# What type of cichlid is this fish?



## kidbetta (Feb 2, 2005)

Living in NYC...... You get to see some crazy stuff everyday....... :shock: 

Many Chinese restaurants in NYC have aquariums.... Some have them for good luck and others I assume to attract people....  Here is a fish I couldn't resist taking a picture of. The owner had told me that it was a Oscar. I knew right away that it wasn't an Oscar. I told him that it was a cichlid but not an Oscar. This Cichlid was the meanest fish I have ever seen.. As I approached him to take pictures he came charging right at me. He wanted to fight! I couldn't believe how aggressive he was.... He kept charging me and every time I got closer to take a picture he will charge again... I know that a good size tank is recommended for Cichlids..... However, in these restaurants the fish get what the owners give them...  I don't know exactly how many gallons this tank is but I do know that the fish does look healthy, responsive, and has some nice color. He has grown according to the owners who don't speak much english and communicate with  yes/no..... I was told that they paid hundreds of dollars for this fish.... That's a lot money for a fish.. But, I have to say that it's a nice fish that commands attention.....  

Here are some pictures of the Charging Cichlid..... Can anyone tell me what kind of Cichlid he/she is?
Thanks!


----------



## acenupe (Feb 22, 2005)

It's a hybrid.
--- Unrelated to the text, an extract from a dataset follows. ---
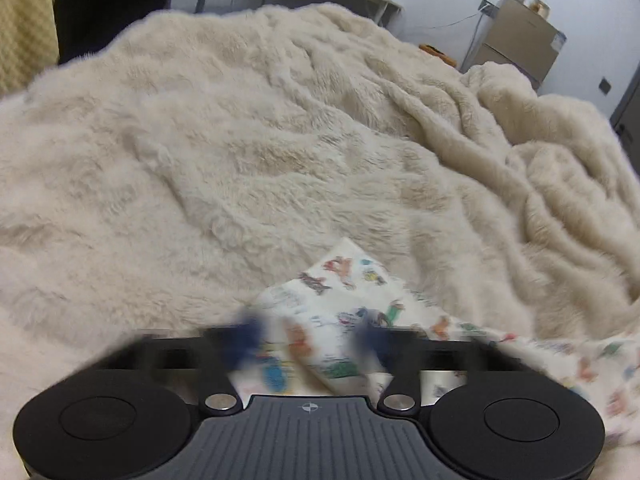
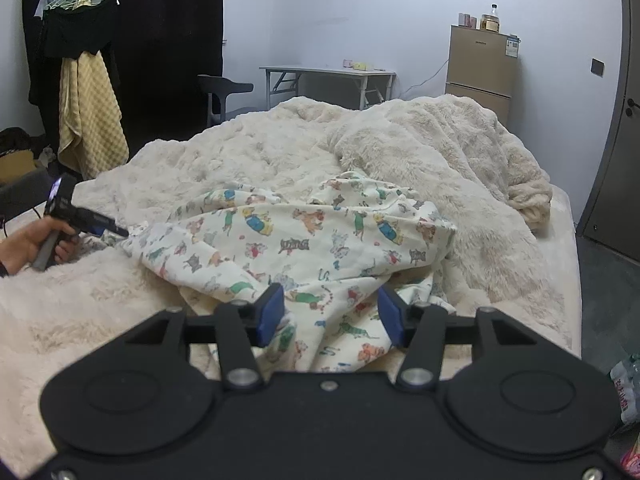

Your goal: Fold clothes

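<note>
A white garment with a colourful cartoon print (image 2: 304, 240) lies crumpled on the bed's fluffy cream blanket (image 2: 248, 152). My right gripper (image 2: 331, 318) is open, its blue pads over the garment's near edge with cloth between them. My left gripper (image 1: 308, 340) is open and blurred, with a corner of the printed garment (image 1: 340, 280) between and beyond its pads. In the right wrist view the left gripper (image 2: 120, 232) is held by a hand at the garment's left edge, touching the cloth.
A bunched-up part of the cream blanket (image 2: 460, 152) lies at the bed's far right. Beyond the bed stand a folding table (image 2: 328, 76), a chair (image 2: 224, 92), a brown cabinet (image 2: 480, 68) and hanging clothes (image 2: 84, 80). The bed's right edge drops to the floor (image 2: 600, 280).
</note>
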### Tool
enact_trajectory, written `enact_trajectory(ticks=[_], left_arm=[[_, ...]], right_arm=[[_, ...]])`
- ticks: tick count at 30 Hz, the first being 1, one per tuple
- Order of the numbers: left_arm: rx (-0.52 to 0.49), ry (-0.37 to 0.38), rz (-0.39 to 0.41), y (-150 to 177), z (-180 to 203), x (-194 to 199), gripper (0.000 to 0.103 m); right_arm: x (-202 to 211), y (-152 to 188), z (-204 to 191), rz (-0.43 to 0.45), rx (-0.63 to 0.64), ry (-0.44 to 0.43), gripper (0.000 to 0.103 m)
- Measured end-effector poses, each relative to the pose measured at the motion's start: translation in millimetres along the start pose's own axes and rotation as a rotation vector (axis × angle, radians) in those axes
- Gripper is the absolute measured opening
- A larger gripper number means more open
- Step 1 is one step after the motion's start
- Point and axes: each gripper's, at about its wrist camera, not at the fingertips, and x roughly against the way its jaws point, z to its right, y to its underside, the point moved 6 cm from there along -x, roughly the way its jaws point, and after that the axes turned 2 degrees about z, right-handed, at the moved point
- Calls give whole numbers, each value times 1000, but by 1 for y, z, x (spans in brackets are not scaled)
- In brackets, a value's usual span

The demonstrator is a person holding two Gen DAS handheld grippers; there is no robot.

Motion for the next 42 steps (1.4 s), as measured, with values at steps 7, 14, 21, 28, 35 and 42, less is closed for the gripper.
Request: enact_trajectory(ticks=[7, 14, 21, 28, 35, 42], left_arm=[[4, -218, 370, -79, -31, 80, 6], [94, -594, 591, -141, -107, 158, 6], [59, -613, 386, -104, -122, 120, 28], [-31, -293, 377, -86, -25, 100, 71], [-527, -48, 384, -52, 143, 105, 84], [-980, 362, 398, 28, 264, 155, 85]], right_arm=[[10, -6, 7, 18, 0, 17, 52], [19, -8, 15, 31, -8, 37, 52], [-2, 2, 3, -27, 42, 2, 56], [-25, 16, 10, -92, 37, 26, 59], [-35, 36, 22, -146, 40, 81, 61], [-37, 38, 20, -146, 58, 83, 66]])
I call those Trimacahorns. Basically it is a Flower Horn. It's a mixture of different cichlids to create a particular strain of fish for finage, color, nuchal hump etc..... I'm sure one of the FH guys can tell you the creators name like ZZ, Super Red Dragon, etc......


----------



## Lisachromis (Jan 19, 2005)

It is a flowerhorn. It's a cross of something Central American and a 'Cichlasoma' trimaculatum. Just a note though. An oscar is a cichlid.


----------